Take a look at these Rspec examples with Shouda:

describe BlogPost do
  it { should be_invalid }
end

That Rspec example can expand into this beauty:

describe BlogPost do
  subject { BlogPost.new :title => 'foo', :body => 'bar' }
  it "sets published timestamp" do
    subject.publish!
    subject.published_on.should == Date.today
  end
end

and furthermore into this:

describe BlogPost do
  subject do
    BlogPost.new(:title => 'foo', :body => 'bar').tap do |p|
      p.publish!
    end
  end
  it { should be_valid }
  its(:errors) { should be_empty }
  its(:title) { should == 'foo' }
  its(:body) { should == 'bar' }
  its(:published_on) { should == Date.today }
end

Wicked awesome, huh?

As Lark puts it, "Hold it right there."

expect do
  foo.bar
end.to change {baz.quux}.from('corge').to('grault')

Nuff said. Actually, no, I've got more to discuss.

Describe, Context, and It

Using Rspec and Shoulda can be challenging because its so flexible, but sticking to the core has helped me. I also try to keep my tests consistent and to the bare minimum. Like this for example:

describe Make do
  let (:make) { Make.make }
  it { should respond_to :name }
end

It is so to the point! But what about a real test? Not just an obvious confirmation that the associations are still setup right. For me, that's when I bring in context. Note that context and describe are interchangeable, but in my humble opinion, they are different. I use describe to frame a test, and context to position it. I use describe to describe and object, and context to put that object in a situation.

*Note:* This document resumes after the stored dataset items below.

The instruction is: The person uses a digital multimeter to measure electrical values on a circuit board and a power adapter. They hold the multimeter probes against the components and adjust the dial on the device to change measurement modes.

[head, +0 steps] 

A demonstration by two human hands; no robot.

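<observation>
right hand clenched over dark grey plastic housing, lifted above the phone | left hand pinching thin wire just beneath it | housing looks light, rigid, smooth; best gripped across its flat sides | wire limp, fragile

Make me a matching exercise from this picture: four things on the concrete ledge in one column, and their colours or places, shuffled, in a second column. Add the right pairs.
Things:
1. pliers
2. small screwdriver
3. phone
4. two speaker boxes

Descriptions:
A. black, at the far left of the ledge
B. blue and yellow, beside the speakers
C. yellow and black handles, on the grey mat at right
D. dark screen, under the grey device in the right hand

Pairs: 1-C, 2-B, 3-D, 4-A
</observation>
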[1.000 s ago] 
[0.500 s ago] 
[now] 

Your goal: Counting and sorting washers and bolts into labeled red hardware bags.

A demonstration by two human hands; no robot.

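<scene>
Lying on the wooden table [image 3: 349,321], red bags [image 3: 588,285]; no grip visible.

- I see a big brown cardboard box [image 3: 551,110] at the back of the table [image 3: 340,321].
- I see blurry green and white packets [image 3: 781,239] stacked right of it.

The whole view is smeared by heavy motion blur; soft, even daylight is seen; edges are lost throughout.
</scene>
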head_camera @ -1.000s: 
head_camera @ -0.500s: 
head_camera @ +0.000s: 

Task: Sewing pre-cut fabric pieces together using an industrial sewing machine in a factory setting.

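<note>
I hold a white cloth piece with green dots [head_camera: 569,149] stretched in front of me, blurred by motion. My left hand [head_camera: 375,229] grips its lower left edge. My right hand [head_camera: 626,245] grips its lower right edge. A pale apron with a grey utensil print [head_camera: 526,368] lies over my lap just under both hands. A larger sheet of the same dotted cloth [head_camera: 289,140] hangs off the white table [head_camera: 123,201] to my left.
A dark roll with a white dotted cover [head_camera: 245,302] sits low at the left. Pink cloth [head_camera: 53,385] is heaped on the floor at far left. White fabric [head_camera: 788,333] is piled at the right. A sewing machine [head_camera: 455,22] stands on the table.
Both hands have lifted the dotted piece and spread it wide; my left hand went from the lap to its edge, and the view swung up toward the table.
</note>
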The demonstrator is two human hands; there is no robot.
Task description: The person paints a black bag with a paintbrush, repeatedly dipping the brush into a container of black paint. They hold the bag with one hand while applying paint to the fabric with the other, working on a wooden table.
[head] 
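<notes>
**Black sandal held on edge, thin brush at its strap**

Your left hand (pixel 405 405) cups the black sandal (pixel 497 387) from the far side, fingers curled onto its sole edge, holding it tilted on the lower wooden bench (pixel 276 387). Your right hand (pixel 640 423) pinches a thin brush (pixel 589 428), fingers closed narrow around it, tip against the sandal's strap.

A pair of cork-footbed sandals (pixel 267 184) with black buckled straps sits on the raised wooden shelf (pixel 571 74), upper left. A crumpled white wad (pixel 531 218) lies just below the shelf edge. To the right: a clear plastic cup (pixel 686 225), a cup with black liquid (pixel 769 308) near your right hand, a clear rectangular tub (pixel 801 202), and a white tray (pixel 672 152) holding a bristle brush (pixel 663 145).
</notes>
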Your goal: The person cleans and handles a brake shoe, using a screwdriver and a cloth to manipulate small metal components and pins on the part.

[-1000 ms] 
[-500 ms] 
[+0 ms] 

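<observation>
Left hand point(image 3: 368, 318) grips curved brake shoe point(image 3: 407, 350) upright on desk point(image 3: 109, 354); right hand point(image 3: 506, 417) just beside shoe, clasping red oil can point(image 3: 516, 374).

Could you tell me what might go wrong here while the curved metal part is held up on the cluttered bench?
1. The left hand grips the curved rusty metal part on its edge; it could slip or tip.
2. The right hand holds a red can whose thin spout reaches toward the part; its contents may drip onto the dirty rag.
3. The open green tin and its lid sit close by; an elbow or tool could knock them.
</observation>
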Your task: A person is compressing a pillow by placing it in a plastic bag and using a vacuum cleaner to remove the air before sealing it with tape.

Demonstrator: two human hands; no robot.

While it can be passed a string to explain what it should be doing, including shoulda will combine the two together. That is truly awesome.

What About Rails 3??

Actually, Rspec 2 and Shoulda are awesome on their own, it just turns out that I'm using them extensively on a bunch of rails 3.1 apps and engines, so that's what got me researching them. I am convinced that Rails 3.1 is totally awesome, too, and the fact that these projects all work together is a thing of beauty, in my humble opinion.